- **HOW TO COMPLETE THIS TASK**:
Copy the data exactly from the line that contains "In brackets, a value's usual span" through the line that contains "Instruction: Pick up", keeping both end lines and leaving out everything else.

<<<<

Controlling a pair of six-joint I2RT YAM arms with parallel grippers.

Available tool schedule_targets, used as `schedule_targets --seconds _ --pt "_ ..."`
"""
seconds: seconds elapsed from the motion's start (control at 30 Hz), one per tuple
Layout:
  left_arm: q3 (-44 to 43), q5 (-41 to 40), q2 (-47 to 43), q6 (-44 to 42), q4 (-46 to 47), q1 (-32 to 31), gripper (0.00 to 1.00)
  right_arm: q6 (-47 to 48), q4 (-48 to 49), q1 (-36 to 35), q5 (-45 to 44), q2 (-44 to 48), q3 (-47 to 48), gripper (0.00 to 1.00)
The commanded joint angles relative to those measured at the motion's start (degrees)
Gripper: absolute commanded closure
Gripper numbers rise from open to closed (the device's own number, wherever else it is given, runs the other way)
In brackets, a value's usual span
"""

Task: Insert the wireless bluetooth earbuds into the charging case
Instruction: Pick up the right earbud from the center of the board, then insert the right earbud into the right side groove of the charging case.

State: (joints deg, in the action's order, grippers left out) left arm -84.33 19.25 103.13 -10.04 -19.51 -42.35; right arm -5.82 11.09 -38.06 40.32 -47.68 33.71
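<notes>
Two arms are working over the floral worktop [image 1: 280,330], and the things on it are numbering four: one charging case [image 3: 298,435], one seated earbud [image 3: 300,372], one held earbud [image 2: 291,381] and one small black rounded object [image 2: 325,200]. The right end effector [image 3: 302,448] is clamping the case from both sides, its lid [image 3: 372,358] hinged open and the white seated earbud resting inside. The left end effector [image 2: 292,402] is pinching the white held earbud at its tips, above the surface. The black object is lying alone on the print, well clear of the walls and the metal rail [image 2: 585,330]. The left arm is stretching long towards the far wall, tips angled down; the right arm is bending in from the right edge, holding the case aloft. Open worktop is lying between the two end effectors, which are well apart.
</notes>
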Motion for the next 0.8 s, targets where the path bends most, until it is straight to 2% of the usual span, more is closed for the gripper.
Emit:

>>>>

- **RESULT FOR THIS EXERCISE**:
In brackets, a value's usual span
"""

Task: Insert the wireless bluetooth earbuds into the charging case
Instruction: Pick up the right earbud from the center of the board, then insert the right earbud into the right side groove of the charging case.

Work on the answer has been completed.